Je la hais, elle est encombrante, insidieuse, vénéneuse. Elle monte sournoisement, elle semble soudain devenir invincible, incontournable, une fatalité inévitable. Elle fait naître le doute, l’insécurité, les craintes, les peurs.
Parfois, d’un revers de main, on la chasse, on reprend le contrôle avec la fierté de quelqu’un qui enfin ne se laisse plus envahir. C’est alors une victoire de plus, un pas vers le rétablissement, vers la sérénité, la quiétude.
Parfois, malheureusement, elle est la plus forte, s’en suivent alors, des douleurs physiques autant que morales. Le moindre doute s’amplifie, la moindre peur devient terreur, tout semble inexorable, hors de contrôle, juste parce que cette saloperie d’angoisse est tenace, forte, vicieuse.
Oui, je la hais, alors. Elle obscurcit mon ciel, elle vole mes joies, elle accentue mes peines. L’horizon devient noir, la visibilité de plus en plus réduite. On se retrouve coincé dans un univers de pensées sombres, sans lumière, sans porte de sortie.
On panique, on étouffe.
Certains restent enfermés et trouvent en eux la force de vaincre seul ses démons.
J’ai combattu seule toute ma vie, j’ai donné aux autres l’image d’un roc indestructible, à tel point que j’ai peut être fini par y croire. Quand la déprime est entrée dans ma vie, j’ai découvert les failles, les faiblesses, une grande vulnérabilité. Il n’est nullement question de la revendiquer, mais je ne ferai jamais plus l’erreur de la cacher, je ne remettrai jamais plus un masque sur mes états d’âme.
Je suis ce que je suis, un mélange affreusement paradoxal de force et de faiblesse. Je ne me mettrai plus en danger en voulant toujours tout porter seule, parfois c’est bien trop lourd.
Certains ont l’angoisse de la page blanche, moi j’ai celle de la noire. Je ne réfute aucune interrogation, j’écoute parfois à tort tout ce que je ressens.

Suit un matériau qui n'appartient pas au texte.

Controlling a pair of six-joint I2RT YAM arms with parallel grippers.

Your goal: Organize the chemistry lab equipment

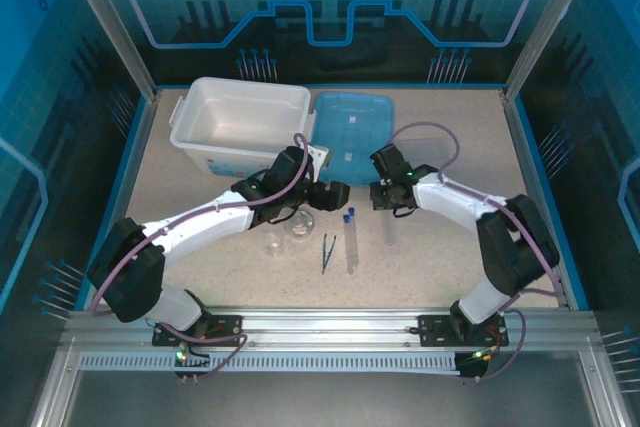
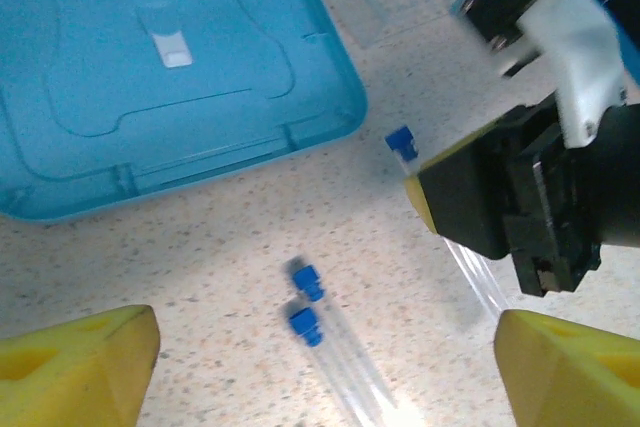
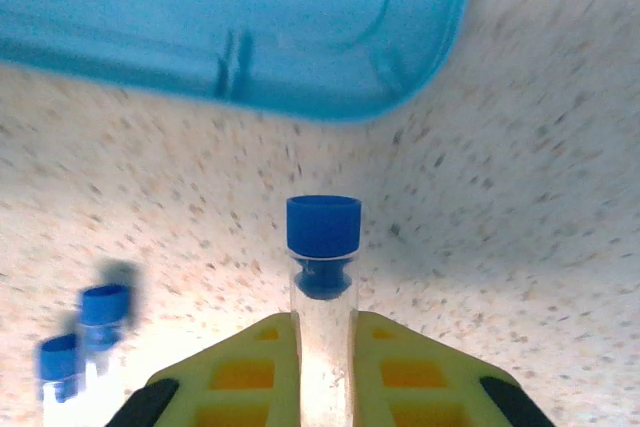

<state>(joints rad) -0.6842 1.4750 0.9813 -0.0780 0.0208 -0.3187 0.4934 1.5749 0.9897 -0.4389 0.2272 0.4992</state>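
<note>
A speckled beige tabletop (image 1: 440,267) lies inside a cell with blue patterned walls and aluminium posts. At its middle are the long thin tubes, three in all, each of clear material with a blue cap.

One tube (image 3: 323,312) is clamped between the yellow pads of the right gripper (image 3: 323,352), whose fingers are closed against its sides. Its cap points toward the corner of the lid, and the blur leaves it unclear whether it rests on the table. The other two tubes (image 1: 349,242) lie side by side and nearly parallel on the table, just left of the held one. Their caps are at the far end.

Just left of that pair lie the dark-blue tweezers (image 1: 327,252), one thin pair, with the tips toward the near edge. Further left stand two small clear glass vessels. The flask (image 1: 300,227) is partly under the left arm's wrist, and the beaker (image 1: 273,244) is just beside it, nearer the front.

The left gripper (image 1: 338,193) hangs above the table between the flask and the lid. Its yellow-padded fingers (image 2: 80,367) are spread wide with nothing between them, and the two lying tubes are below it.

At the back, one flat light-blue lid (image 1: 350,132) lies on the table. One big white plastic tub (image 1: 200,142) stands touching its left edge.
</note>
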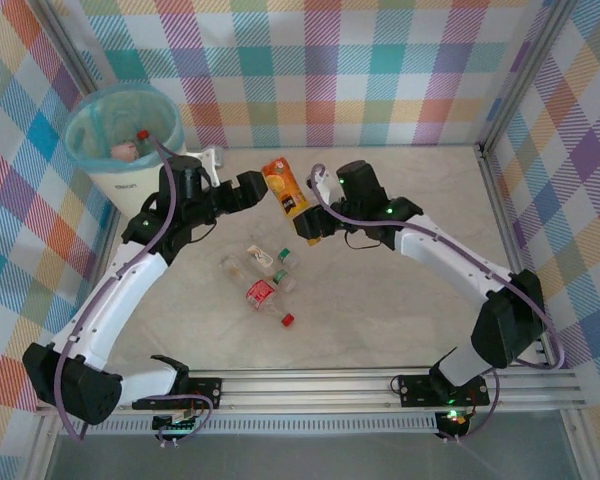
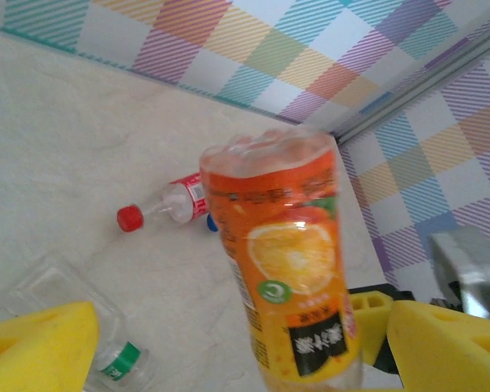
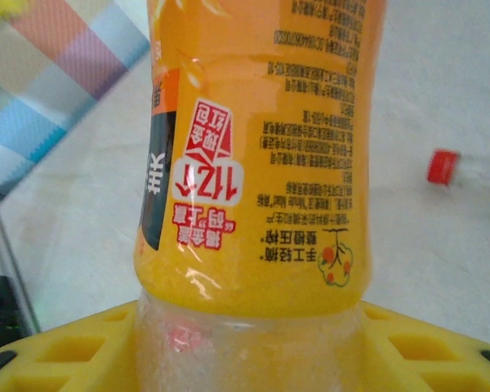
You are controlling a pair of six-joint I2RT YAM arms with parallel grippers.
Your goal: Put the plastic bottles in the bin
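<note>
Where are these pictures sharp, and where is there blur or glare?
Top external: the light is even and soft, and the orange bottle is small but clear. Left wrist: its label is fairly sharp, with glare on the clear end; the yellow fingers at the bottom are blurred. Right wrist: the label print is readable; the red cap behind is out of focus.

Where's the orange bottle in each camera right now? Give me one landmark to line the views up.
Top external: orange bottle upper centre, between the two arms.
Left wrist: it stands large at centre, label facing the camera.
Right wrist: close up, centre, print upside down.
Shared landmark: the red cap lying on the table, probably the same one.
</note>
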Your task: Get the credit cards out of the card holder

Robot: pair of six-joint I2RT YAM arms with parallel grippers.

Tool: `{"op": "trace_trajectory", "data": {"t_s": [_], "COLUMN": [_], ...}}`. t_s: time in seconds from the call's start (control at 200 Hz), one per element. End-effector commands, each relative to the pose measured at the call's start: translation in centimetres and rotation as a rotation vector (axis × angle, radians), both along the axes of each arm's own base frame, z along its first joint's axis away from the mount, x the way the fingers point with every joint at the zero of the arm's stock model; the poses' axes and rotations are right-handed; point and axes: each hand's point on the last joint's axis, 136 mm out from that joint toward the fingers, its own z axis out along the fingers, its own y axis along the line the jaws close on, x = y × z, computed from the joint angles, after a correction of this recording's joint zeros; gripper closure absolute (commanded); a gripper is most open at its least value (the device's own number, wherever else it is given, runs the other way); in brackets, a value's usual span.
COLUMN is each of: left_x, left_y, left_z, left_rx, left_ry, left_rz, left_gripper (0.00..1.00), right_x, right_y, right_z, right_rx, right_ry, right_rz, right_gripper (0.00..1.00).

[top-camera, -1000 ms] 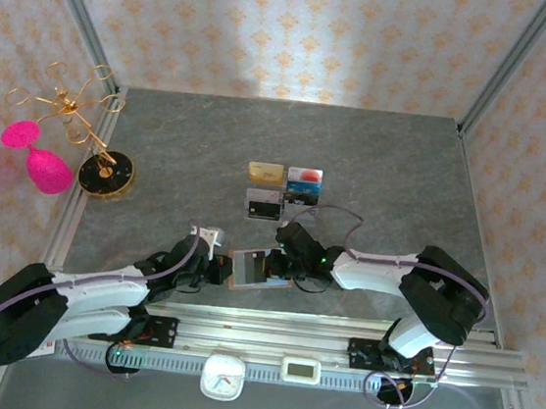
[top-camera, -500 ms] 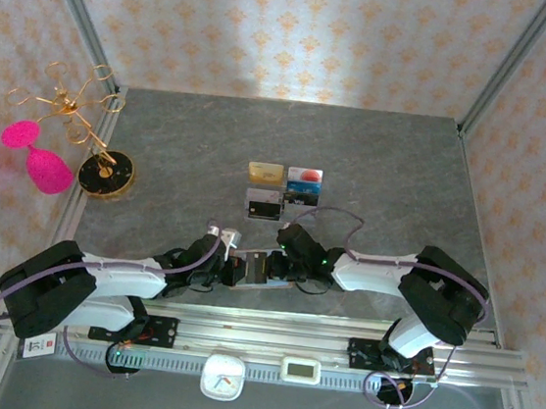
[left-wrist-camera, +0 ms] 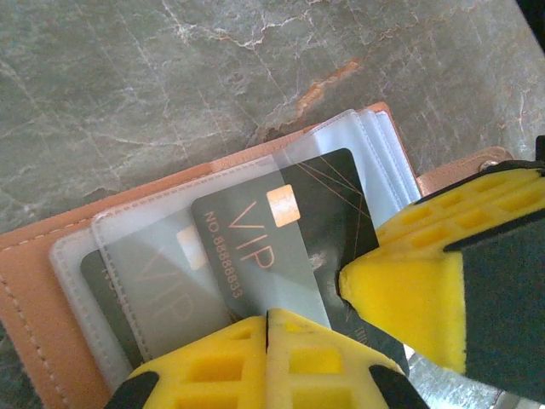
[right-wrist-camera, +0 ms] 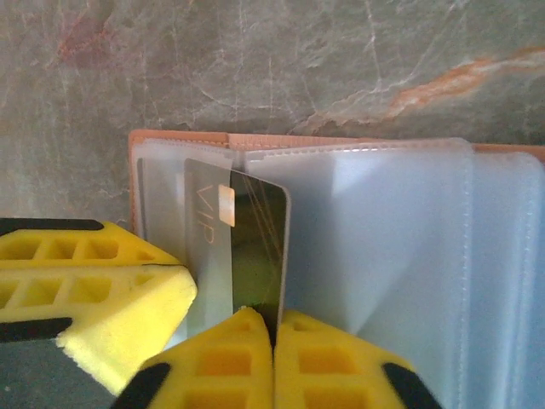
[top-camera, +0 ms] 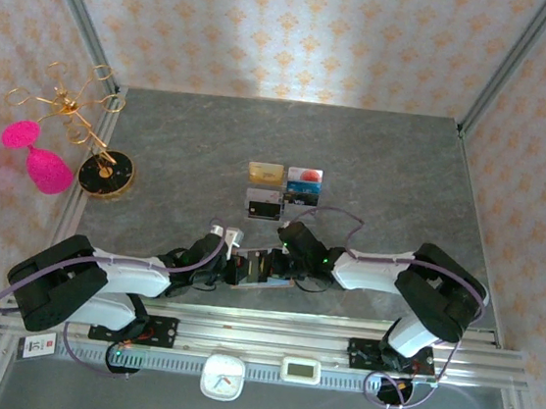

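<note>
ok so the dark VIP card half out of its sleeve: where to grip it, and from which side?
Take the VIP card by its bare dark corner, clear of the sleeve of the card holder, from the right arm's side. The card lies flat and the rest is under plastic; the right gripper pinches there.

The card holder [top-camera: 264, 269] lay spread on the bench [top-camera: 387, 158] at lower centre of the top view. Four credit cards [top-camera: 282, 192] sat in a two-by-two block above it, apart from it. The left fingers [left-wrist-camera: 221, 362] met the holder from the left, the right fingers [right-wrist-camera: 341, 358] from the right. A VIP card [left-wrist-camera: 272, 247] stuck out of a sleeve, its lower edge between the right fingers. A wire stand [top-camera: 106, 174] stood at the bench's left edge.
</note>
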Motion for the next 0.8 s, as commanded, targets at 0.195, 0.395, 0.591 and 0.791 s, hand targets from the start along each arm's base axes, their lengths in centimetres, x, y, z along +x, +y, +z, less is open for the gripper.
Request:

Seulement, voilà, quand l’angoisse prend le dessus, la maîtrise est difficile, le recul s’estompe. Grâce à Dieu, le temps fait son office, la raison reprend du service, les doutes deviennent plus flous, les peurs se calment, les pleurs cessent, le calme revient car après tout : « après la pluie, le beau temps ».
Les orages me surprennent encore et toujours, je n’en ai pas encore la maîtrise, pas toujours, mais je me bats bec et ongles pour reprendre toujours un peu plus de terrain. Le soleil revient timidement chaque fois un peu plus vite. Je dois réapprendre la confiance en les autres certes, mais aussi et surtout en moi.
J’ai attendu 43 ans pour connaître ce sentiment qu’est l’angoisse, cette sensation qu’il est si difficile d’appréhender si on ne l'a pas vécue personnellement.
Je la crains, elle me bouscule encore avec une intensité qui me laisse un sentiment de défaite, de rechute. Pourtant, elle est aussi une sonnette d’alarme, la résultante de quelque chose. De nombreux fantômes hantent ma vie, il ne tient qu’à moi d'aller les débusquer, d’apprendre à vivre avec. Seulement voilà, il n’y a pas de recette toute faite, de solution « packagée », il y a des prises de conscience qui se font chaque jour, des avancées, des hésitations. Mais tout est possible tant qu’on se pose toujours des questions, tant qu’on cherche les réponses. Une de mes plus grandes angoisses n'est pas la solitude, mais le vide, l'absence.